(Directions)
Beginning with the line that holds "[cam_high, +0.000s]" and finishing with the line that holds "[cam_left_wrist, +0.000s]", repeat the listing exactly, leaving every picture out.

::::

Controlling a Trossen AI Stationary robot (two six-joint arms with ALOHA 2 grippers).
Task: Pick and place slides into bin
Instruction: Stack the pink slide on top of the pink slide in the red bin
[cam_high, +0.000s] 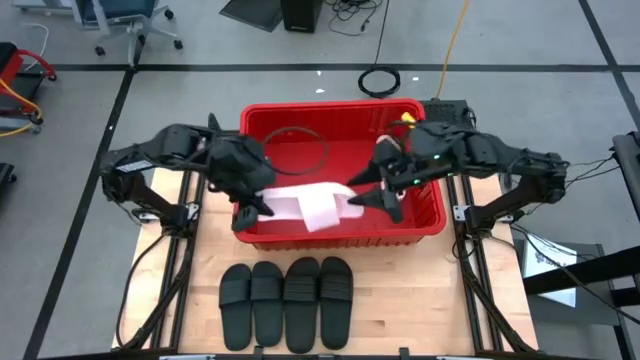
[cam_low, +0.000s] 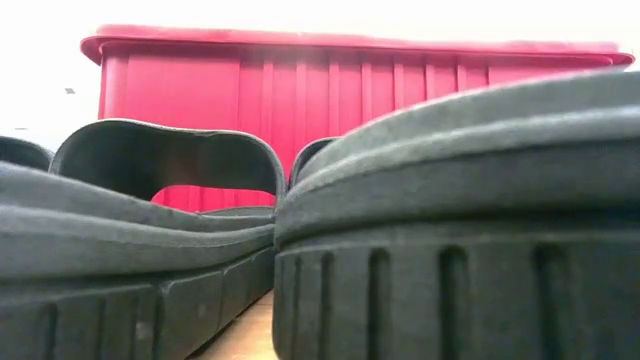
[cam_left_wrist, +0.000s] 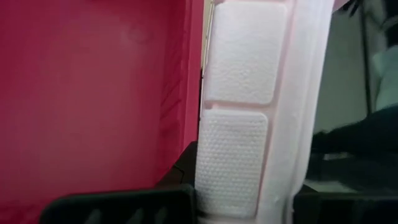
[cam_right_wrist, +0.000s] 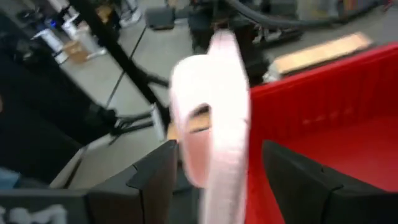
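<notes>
Pink slide (cam_right_wrist: 214, 112) btwn R jaws

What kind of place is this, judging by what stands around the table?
Probably a robotics lab or workshop. The wooden table stands on a grey floor marked with dark tape lines, cables lie loose on it, and an office chair stands in a far corner.

I see red bin (cam_high: 425, 222): smooth glossy plastic, ribbed walls. Pink slides (cam_left_wrist: 239, 112): matt foam, pebbled tread. Blk slides (cam_high: 285, 302): matt rubbery, ribbed. Table (cam_high: 420, 300): bare wood.
</notes>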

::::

(Exercise output)
[cam_high, +0.000s] 
[cam_low, +0.000s] 
[cam_left_wrist, +0.000s] 

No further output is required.